_Instructions to follow_
Return each line of the listing that follows in which the string "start" can be found.

_Given data_

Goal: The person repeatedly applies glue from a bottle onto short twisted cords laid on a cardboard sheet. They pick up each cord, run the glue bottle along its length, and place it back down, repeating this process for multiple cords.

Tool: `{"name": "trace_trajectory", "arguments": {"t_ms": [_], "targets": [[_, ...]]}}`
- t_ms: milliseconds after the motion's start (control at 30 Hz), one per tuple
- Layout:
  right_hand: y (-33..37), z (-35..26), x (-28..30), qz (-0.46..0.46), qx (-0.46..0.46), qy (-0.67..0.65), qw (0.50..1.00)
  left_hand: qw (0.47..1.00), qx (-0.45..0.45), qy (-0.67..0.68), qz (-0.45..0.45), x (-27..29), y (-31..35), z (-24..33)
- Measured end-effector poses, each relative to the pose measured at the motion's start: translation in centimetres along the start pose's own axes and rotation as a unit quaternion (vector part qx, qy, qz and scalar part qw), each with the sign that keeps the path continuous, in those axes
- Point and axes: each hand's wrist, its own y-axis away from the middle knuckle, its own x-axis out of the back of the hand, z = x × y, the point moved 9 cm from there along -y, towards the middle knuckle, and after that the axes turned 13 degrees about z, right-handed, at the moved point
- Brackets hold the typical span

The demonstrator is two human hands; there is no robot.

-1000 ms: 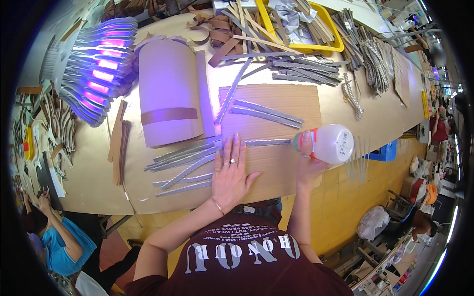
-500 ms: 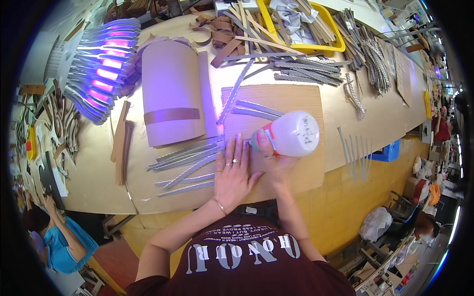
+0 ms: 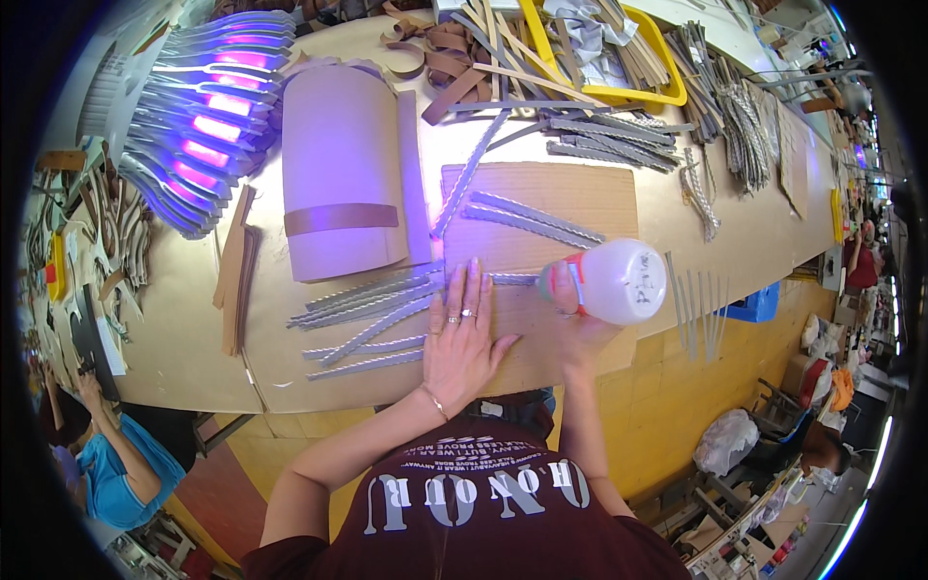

_Expected answer_
- t_ms: milliseconds after the motion's start (control at 30 Hz), one per tuple
- Measured end-effector poses, each relative to the pose measured at the motion's start: translation in centimetres along the start pose's own axes and rotation as a unit quaternion (vector part qx, qy, qz and scalar part qw), each with the sign that keeps the path continuous, in those axes

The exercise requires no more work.